▶ _Work item_: Output all of the material beneath this line exactly as it is.

**** Data extract

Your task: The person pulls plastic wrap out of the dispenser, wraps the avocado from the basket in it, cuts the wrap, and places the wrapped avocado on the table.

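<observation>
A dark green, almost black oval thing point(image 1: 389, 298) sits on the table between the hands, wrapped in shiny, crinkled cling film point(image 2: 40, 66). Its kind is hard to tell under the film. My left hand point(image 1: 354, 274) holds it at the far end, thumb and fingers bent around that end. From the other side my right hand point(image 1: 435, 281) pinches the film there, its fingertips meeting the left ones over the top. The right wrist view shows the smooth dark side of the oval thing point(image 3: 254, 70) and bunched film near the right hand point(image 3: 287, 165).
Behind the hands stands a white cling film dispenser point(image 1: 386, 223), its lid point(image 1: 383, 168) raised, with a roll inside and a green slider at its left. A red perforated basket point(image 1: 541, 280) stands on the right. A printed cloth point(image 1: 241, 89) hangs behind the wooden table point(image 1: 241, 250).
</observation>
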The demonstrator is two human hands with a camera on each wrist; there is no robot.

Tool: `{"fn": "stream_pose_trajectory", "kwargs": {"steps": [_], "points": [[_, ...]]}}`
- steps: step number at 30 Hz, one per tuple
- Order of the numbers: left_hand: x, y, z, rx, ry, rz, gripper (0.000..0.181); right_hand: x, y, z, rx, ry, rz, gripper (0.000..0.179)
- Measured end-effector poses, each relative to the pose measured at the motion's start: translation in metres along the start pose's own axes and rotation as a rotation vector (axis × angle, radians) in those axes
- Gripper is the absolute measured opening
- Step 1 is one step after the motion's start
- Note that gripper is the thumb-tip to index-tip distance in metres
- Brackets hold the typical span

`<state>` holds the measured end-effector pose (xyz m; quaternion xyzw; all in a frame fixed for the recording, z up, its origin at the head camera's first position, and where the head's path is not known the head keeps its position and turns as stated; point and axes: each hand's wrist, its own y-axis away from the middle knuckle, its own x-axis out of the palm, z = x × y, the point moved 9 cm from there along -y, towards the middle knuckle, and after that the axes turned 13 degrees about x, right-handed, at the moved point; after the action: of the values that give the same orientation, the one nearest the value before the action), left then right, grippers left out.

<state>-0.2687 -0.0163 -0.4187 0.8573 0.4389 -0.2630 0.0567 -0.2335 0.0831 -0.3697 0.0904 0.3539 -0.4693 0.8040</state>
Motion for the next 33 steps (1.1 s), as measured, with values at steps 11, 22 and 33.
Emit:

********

▶ _Solution for this task_:
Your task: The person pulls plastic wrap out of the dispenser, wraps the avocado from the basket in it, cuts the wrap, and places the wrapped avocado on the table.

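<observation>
A dark green, almost black oval thing point(image 1: 389, 298) sits on the table between the hands, wrapped in shiny, crinkled cling film point(image 2: 40, 66). Its kind is hard to tell under the film. My left hand point(image 1: 354, 274) holds it at the far end, thumb and fingers bent around that end. From the other side my right hand point(image 1: 435, 281) pinches the film there, its fingertips meeting the left ones over the top. The right wrist view shows the smooth dark side of the oval thing point(image 3: 254, 70) and bunched film near the right hand point(image 3: 287, 165).
Behind the hands stands a white cling film dispenser point(image 1: 386, 223), its lid point(image 1: 383, 168) raised, with a roll inside and a green slider at its left. A red perforated basket point(image 1: 541, 280) stands on the right. A printed cloth point(image 1: 241, 89) hangs behind the wooden table point(image 1: 241, 250).
</observation>
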The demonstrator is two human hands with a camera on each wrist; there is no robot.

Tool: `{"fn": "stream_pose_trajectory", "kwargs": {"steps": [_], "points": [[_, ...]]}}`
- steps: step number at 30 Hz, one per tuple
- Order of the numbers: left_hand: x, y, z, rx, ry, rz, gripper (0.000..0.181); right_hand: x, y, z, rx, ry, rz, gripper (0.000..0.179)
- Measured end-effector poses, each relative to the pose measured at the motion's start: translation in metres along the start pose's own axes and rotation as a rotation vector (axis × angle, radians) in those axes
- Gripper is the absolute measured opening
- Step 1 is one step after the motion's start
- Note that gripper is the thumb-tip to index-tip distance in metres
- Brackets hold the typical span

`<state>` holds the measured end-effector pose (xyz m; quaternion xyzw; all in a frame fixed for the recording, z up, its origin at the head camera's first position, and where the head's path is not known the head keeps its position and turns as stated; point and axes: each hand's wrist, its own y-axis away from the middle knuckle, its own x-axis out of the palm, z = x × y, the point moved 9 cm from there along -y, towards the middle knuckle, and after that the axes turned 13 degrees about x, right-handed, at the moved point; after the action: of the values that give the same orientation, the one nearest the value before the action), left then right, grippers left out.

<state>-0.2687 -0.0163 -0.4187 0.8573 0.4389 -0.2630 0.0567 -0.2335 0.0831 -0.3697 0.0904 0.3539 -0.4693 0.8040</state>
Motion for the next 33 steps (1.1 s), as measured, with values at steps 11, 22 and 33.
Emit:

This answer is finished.